TASK TO COMPLETE:
Repeat all of the material exactly, with no line missing.
>>>>
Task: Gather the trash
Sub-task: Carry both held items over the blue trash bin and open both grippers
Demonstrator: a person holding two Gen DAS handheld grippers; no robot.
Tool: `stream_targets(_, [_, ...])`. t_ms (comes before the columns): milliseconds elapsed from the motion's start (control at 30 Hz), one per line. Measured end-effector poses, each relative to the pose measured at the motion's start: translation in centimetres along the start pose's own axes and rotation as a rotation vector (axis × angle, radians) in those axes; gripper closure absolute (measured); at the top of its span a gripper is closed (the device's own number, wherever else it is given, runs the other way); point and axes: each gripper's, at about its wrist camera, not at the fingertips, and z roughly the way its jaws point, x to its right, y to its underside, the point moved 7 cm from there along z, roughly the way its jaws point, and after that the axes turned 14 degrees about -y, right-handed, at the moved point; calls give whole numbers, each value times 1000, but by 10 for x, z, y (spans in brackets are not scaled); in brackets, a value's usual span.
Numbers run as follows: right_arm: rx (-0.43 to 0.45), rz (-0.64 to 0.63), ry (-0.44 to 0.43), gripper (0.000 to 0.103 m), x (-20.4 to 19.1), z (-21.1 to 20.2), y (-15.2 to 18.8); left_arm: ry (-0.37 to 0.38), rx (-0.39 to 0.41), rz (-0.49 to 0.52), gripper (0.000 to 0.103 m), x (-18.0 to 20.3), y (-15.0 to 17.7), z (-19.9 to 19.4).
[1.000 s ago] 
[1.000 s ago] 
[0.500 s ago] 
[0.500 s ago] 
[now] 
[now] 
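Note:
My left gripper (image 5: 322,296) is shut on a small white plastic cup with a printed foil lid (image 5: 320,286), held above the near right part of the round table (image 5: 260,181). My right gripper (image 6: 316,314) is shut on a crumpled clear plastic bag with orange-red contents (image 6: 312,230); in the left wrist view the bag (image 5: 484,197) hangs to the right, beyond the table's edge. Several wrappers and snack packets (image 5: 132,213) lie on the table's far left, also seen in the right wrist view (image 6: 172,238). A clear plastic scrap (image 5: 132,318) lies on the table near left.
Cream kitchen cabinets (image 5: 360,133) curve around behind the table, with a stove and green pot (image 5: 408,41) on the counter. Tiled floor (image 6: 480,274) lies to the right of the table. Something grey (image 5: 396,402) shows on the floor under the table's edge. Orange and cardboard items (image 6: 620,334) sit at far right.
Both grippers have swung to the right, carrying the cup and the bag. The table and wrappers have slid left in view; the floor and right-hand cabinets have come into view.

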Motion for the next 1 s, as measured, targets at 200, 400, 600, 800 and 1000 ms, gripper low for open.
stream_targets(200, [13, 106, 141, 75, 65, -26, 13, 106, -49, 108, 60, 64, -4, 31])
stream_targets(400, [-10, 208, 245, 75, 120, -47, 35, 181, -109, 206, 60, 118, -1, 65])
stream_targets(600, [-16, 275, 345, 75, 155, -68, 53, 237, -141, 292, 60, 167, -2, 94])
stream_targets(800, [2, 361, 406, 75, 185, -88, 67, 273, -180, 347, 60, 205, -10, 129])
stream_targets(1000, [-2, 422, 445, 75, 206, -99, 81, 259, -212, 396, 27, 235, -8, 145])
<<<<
REPLY TO THE EXERCISE:
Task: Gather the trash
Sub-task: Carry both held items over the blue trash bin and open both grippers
Demonstrator: a person holding two Gen DAS handheld grippers; no robot.
Tool: `stream_targets(_, [_, ...])`. t_ms (comes before the columns): milliseconds elapsed from the motion's start (control at 30 Hz), one per line. Measured end-effector poses, each relative to the pose measured at the motion's start: translation in centimetres along the start pose's own axes and rotation as a rotation vector (axis × angle, radians) in those axes; gripper closure absolute (measured); at the top of its span a gripper is closed (the device's own number, wherever else it is given, runs the other way); point and axes: each gripper's, at about its wrist camera, not at the fingertips, and z roughly the way its jaws point, x to its right, y to its underside, the point moved 7 cm from there along z, roughly the way its jaws point, and after that the axes turned 14 degrees about -y, right-handed, at the moved point; calls give whole numbers, each value times 1000, but by 10 for x, z, y (spans in brackets are not scaled); in brackets, a value's usual span.
Numbers run as follows: right_arm: rx (-0.43 to 0.45), rz (-0.64 to 0.63), ry (-0.44 to 0.43), gripper (0.000 to 0.103 m), x (-20.4 to 19.1), z (-21.1 to 20.2), y (-15.2 to 18.8); left_arm: ry (-0.37 to 0.38), rx (-0.39 to 0.41), rz (-0.49 to 0.52), gripper (0.000 to 0.103 m), x (-18.0 to 20.3), y (-15.0 to 17.7), z (-19.9 to 19.4).
[1.000 s ago] 
[1.000 s ago] 
[0.500 s ago] 
[0.500 s ago] 
[now] 
[now] 
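Note:
My left gripper (image 5: 322,296) is shut on a small white plastic cup with a printed foil lid (image 5: 320,286), held above the near right part of the round table (image 5: 260,181). My right gripper (image 6: 316,314) is shut on a crumpled clear plastic bag with orange-red contents (image 6: 312,230); in the left wrist view the bag (image 5: 484,197) hangs to the right, beyond the table's edge. Several wrappers and snack packets (image 5: 132,213) lie on the table's far left, also seen in the right wrist view (image 6: 172,238). A clear plastic scrap (image 5: 132,318) lies on the table near left.
Cream kitchen cabinets (image 5: 360,133) curve around behind the table, with a stove and green pot (image 5: 408,41) on the counter. Tiled floor (image 6: 480,274) lies to the right of the table. Something grey (image 5: 396,402) shows on the floor under the table's edge. Orange and cardboard items (image 6: 620,334) sit at far right.
Both grippers have swung to the right, carrying the cup and the bag. The table and wrappers have slid left in view; the floor and right-hand cabinets have come into view.
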
Motion for the next 1 s, as measured, targets at 200, 400, 600, 800 and 1000 ms, gripper low for open.
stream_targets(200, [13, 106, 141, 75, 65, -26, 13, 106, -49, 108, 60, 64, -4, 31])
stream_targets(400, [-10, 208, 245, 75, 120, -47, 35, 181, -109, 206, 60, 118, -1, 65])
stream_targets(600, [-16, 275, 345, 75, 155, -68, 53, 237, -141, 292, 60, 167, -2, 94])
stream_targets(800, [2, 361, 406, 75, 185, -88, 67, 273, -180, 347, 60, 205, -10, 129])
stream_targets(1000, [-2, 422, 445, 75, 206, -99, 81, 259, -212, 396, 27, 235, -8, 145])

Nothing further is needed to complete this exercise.